## [Work to be completed]
Where a line of the listing below includes the word "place", reproduce that line.
#### Dataset
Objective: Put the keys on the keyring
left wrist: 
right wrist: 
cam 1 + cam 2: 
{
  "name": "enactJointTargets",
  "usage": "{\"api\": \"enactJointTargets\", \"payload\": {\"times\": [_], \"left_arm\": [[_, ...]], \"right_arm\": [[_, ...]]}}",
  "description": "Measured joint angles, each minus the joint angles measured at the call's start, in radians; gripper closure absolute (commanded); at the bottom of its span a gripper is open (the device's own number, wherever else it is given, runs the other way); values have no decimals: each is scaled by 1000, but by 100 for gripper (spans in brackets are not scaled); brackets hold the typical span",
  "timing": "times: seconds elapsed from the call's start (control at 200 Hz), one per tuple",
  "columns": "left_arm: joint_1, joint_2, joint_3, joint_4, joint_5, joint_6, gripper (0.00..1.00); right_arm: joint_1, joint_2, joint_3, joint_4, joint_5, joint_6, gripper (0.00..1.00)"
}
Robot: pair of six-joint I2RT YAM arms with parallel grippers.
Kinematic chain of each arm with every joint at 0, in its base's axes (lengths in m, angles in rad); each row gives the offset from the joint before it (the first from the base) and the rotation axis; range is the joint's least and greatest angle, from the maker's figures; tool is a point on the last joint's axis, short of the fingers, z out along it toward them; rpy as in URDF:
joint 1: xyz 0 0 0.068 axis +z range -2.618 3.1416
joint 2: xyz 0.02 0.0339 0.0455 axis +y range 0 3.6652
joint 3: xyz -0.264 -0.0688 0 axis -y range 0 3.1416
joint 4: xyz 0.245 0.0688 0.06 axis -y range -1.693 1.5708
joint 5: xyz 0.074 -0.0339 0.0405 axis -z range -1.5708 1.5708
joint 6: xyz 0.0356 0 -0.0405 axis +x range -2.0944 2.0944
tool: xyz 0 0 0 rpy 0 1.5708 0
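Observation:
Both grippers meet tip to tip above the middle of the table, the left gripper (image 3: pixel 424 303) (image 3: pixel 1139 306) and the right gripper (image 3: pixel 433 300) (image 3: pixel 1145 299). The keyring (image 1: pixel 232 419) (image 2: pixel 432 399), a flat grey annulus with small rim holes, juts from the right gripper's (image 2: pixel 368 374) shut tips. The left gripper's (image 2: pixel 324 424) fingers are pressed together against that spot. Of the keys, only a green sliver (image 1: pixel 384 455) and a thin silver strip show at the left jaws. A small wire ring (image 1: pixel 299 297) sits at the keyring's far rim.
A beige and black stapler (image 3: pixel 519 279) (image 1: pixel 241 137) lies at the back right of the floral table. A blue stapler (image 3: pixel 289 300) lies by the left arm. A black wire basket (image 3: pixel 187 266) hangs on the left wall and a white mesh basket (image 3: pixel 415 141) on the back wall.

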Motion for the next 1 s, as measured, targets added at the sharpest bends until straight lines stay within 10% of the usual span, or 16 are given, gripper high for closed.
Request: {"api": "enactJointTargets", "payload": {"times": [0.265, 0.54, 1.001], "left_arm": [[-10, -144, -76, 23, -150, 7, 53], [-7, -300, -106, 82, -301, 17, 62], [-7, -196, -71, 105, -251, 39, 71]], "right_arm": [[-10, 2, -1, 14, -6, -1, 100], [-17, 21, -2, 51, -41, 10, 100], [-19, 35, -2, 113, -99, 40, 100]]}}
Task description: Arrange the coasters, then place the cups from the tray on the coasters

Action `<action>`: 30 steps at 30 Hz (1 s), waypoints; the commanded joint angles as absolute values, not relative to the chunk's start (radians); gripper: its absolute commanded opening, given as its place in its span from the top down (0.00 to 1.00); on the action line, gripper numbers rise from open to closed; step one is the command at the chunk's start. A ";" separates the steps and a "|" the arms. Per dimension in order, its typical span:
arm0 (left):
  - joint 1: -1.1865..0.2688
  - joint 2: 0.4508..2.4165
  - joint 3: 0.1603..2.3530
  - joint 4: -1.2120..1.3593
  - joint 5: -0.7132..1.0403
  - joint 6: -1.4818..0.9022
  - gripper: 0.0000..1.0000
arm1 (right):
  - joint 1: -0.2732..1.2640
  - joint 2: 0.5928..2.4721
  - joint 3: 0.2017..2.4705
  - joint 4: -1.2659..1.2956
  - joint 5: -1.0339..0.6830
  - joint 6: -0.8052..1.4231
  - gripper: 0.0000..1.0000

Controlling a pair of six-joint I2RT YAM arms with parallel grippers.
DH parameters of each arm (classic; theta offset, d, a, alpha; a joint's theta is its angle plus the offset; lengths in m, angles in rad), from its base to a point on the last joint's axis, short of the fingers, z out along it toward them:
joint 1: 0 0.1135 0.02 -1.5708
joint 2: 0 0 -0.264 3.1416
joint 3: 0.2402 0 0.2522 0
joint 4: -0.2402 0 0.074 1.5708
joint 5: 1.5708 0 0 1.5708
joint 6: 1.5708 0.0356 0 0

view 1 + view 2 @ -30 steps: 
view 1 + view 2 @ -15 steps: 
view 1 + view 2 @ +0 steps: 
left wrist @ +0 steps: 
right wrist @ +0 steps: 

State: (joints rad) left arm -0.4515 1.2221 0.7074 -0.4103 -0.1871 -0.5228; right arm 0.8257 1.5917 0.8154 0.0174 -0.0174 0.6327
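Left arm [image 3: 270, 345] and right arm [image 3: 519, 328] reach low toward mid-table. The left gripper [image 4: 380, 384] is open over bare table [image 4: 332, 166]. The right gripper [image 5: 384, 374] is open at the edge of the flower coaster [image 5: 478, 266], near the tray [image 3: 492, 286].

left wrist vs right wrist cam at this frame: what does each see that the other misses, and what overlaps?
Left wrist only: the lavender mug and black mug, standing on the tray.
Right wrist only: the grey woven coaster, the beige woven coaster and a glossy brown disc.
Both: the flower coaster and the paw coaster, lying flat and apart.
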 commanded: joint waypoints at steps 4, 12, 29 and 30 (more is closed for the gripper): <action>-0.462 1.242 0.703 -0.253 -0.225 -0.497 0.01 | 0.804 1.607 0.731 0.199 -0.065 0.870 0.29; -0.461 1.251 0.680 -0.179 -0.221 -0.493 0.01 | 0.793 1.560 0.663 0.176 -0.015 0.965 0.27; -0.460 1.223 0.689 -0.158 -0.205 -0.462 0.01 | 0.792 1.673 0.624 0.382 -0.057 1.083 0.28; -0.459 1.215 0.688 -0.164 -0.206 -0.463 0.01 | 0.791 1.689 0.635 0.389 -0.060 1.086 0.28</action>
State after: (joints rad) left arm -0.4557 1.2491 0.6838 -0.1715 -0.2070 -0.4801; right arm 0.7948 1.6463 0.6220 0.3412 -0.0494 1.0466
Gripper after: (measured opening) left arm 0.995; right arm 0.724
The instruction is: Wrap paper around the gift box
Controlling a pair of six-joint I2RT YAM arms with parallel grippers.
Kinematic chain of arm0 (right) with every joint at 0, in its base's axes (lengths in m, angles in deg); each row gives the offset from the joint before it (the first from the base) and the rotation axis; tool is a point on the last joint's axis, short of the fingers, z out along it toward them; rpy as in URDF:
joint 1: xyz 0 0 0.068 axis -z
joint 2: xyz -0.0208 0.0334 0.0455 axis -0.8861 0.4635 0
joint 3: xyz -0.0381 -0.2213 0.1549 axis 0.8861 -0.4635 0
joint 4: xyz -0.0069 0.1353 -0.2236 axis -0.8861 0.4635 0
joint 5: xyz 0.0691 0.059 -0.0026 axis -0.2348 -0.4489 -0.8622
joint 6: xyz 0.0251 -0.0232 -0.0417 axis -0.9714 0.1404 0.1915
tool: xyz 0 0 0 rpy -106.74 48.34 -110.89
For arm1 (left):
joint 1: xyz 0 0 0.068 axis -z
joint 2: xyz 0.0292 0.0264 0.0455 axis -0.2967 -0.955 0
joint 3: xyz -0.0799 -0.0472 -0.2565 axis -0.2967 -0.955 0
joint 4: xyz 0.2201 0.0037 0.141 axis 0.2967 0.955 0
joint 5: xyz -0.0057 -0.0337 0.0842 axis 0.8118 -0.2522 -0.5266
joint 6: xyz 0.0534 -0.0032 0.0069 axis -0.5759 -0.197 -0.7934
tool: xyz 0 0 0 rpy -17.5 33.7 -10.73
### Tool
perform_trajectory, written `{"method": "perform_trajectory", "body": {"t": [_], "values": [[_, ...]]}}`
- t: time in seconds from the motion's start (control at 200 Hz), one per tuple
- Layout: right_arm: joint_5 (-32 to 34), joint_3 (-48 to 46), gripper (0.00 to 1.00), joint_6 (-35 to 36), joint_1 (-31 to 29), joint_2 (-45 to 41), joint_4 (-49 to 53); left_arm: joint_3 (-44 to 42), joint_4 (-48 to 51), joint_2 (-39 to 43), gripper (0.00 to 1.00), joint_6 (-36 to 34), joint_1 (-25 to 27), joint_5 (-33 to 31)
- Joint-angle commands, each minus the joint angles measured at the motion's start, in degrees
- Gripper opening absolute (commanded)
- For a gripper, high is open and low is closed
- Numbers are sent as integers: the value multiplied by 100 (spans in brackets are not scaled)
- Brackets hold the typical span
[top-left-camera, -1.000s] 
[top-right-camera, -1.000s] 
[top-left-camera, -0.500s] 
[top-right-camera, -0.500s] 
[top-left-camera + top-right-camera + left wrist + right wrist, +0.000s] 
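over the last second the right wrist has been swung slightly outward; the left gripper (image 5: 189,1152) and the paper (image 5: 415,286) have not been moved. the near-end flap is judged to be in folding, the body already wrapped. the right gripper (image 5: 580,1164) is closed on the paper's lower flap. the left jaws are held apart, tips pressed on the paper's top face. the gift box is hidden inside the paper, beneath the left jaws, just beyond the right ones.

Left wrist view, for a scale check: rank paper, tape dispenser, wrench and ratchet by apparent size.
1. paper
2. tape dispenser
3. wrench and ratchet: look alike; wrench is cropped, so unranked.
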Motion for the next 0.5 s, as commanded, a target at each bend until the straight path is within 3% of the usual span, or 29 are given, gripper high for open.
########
## [Solution]
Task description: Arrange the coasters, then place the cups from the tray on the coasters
Action `<action>`: 30 steps at 30 Hz (1 s), waypoints; the commanded joint angles as absolute values, not relative to the chunk's start (radians); gripper: its absolute commanded opening, given as its place in its span from the top down (0.00 to 1.00); on the action line, gripper numbers rise from open to closed; step one is the command at the chunk's start. A ";" separates the steps and a "|" the arms. Per dimension in order, its typical span:

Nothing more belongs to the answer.